Data records
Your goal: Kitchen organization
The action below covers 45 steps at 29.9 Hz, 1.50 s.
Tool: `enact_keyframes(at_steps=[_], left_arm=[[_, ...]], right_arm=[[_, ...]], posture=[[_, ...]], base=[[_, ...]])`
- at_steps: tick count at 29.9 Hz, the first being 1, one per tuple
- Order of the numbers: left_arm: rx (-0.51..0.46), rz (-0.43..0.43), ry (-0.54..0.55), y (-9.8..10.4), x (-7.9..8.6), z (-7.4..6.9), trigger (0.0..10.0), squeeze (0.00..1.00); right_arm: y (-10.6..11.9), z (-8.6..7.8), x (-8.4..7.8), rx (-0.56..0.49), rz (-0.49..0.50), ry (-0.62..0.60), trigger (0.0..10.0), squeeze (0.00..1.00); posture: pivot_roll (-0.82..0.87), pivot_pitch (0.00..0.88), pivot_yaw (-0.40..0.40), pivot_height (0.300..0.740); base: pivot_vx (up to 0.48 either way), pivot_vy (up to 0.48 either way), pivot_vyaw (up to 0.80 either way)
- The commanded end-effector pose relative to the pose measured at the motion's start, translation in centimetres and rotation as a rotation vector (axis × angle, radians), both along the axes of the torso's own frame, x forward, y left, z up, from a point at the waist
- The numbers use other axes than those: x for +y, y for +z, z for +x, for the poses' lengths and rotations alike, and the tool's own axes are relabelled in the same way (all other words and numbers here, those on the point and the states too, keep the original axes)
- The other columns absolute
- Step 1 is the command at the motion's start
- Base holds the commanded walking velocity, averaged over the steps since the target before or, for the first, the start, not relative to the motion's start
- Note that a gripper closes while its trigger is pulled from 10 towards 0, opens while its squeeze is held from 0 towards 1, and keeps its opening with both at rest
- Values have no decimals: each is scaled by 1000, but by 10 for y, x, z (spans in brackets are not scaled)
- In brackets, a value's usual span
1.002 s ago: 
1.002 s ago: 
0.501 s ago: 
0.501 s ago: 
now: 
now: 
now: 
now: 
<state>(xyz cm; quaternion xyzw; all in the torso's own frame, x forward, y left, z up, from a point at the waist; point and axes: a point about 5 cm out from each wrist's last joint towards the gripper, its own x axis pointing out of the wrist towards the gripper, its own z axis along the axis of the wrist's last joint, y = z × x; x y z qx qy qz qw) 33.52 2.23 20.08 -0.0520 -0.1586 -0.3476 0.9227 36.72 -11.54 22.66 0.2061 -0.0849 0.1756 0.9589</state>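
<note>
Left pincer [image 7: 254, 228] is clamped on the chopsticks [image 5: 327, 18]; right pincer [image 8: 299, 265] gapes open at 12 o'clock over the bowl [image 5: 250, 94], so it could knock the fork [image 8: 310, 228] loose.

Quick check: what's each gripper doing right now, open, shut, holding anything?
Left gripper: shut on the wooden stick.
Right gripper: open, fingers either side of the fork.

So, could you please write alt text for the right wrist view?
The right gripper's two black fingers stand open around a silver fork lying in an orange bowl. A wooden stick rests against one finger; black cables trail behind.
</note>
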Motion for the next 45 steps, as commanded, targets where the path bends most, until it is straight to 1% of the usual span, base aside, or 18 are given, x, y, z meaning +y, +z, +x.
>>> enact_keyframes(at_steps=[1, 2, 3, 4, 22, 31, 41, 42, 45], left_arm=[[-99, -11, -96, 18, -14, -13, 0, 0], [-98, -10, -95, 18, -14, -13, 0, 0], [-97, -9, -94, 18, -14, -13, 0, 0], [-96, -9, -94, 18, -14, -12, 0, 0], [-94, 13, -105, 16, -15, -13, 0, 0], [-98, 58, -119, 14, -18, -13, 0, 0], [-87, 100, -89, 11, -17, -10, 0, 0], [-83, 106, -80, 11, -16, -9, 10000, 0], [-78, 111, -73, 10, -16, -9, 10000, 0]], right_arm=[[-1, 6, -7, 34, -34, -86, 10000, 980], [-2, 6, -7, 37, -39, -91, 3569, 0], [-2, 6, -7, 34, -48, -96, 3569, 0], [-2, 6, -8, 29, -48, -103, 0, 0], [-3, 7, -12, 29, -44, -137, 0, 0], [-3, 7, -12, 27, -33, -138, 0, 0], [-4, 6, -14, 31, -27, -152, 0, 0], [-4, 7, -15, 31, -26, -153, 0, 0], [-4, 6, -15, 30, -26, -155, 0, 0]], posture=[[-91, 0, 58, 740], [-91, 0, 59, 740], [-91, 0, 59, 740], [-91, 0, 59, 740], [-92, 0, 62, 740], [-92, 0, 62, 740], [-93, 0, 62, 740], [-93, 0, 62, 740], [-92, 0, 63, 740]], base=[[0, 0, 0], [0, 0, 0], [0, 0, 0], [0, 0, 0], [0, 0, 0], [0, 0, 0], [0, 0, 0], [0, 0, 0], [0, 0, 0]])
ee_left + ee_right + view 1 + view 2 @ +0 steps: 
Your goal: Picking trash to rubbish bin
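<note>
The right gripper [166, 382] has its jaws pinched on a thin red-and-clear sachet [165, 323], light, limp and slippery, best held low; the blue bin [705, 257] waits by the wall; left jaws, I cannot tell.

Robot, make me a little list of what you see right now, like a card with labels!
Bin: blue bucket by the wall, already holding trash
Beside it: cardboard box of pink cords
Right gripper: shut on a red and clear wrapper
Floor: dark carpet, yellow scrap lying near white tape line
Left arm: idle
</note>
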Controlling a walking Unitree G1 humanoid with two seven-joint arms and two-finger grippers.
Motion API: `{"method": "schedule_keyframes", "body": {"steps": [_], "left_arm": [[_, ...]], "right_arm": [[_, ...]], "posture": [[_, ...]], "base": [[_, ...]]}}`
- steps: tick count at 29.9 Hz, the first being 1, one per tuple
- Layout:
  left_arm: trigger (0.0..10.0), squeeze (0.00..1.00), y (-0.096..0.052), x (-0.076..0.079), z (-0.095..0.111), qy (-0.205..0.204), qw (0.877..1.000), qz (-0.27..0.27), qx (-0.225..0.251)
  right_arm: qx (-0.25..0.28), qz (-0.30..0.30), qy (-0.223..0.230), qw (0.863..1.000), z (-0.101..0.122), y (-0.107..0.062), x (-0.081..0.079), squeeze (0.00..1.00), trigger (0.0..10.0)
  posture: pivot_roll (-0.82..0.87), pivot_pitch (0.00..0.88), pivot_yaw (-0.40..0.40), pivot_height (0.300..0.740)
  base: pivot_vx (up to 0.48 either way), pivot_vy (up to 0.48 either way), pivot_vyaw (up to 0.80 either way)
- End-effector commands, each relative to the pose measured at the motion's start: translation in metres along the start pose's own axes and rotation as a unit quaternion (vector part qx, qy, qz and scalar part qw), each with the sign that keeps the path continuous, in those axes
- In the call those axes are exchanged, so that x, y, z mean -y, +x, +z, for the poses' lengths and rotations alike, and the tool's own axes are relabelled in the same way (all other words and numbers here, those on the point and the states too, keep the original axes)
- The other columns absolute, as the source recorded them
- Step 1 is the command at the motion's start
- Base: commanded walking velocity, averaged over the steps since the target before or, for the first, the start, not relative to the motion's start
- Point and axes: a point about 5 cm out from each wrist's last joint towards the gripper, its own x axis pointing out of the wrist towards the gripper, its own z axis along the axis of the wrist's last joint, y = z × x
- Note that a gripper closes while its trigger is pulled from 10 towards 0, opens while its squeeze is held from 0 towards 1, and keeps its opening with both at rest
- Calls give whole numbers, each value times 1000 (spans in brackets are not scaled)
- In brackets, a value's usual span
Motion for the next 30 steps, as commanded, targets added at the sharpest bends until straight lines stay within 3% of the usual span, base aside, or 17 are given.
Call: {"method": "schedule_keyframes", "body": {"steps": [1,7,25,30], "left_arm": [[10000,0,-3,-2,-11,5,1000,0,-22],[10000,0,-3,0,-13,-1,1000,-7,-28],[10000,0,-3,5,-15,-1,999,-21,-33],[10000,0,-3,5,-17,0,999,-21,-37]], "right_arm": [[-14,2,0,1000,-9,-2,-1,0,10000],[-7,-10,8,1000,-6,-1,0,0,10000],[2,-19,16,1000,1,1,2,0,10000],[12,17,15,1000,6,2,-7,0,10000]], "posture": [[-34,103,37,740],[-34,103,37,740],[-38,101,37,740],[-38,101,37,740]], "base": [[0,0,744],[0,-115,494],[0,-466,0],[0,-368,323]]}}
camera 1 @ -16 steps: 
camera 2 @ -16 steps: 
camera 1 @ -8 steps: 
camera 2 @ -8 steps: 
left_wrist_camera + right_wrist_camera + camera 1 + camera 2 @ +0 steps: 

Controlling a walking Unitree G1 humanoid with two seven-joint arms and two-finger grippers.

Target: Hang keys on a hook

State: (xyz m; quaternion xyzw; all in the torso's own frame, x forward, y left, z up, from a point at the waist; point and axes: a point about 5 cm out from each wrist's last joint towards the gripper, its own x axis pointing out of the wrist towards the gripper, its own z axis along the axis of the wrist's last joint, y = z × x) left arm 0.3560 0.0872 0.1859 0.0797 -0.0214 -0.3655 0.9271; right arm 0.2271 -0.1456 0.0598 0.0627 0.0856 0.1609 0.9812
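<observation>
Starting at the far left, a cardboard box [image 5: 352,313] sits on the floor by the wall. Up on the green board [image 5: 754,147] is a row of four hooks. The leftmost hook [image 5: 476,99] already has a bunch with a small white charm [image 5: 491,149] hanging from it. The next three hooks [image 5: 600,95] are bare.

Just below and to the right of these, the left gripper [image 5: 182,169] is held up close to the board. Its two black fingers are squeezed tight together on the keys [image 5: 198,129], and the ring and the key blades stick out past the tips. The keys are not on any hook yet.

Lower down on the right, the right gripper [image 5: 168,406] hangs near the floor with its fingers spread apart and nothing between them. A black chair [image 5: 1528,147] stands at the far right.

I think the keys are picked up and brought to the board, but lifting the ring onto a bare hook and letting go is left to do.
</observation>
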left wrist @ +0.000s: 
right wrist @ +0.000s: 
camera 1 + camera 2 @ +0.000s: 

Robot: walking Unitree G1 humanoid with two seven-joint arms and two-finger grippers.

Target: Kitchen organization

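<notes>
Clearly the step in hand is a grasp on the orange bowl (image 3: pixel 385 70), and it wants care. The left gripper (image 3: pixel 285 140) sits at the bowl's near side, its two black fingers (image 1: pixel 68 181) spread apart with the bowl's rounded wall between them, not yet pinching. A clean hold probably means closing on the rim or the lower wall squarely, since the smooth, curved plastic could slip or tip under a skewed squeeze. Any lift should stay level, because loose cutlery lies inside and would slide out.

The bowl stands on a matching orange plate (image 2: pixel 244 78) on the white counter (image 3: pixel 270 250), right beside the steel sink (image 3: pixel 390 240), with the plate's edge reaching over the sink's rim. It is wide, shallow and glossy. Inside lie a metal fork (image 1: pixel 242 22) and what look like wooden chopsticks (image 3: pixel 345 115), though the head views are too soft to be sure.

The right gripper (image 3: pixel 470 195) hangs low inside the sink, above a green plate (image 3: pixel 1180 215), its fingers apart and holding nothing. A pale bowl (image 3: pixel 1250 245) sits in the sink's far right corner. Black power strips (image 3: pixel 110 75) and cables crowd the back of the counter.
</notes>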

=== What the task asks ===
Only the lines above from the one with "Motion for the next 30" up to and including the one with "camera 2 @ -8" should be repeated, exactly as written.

=== Task response ===
Motion for the next 30 steps, as commanded, targets added at the sharpest bends until straight lines stay within 3% of the usual span, base aside, or 17 are given.
Call: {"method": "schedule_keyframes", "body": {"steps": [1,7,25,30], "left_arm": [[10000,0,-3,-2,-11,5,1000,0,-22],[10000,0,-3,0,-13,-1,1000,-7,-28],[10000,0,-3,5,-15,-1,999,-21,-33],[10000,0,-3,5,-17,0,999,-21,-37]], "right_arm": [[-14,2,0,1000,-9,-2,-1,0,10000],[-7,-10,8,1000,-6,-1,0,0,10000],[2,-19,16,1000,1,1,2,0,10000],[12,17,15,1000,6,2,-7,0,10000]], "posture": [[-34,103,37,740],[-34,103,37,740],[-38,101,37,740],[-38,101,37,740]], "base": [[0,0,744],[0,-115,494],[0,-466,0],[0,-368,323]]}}
camera 1 @ -16 steps: 
camera 2 @ -16 steps: 
camera 1 @ -8 steps: 
camera 2 @ -8 steps: 

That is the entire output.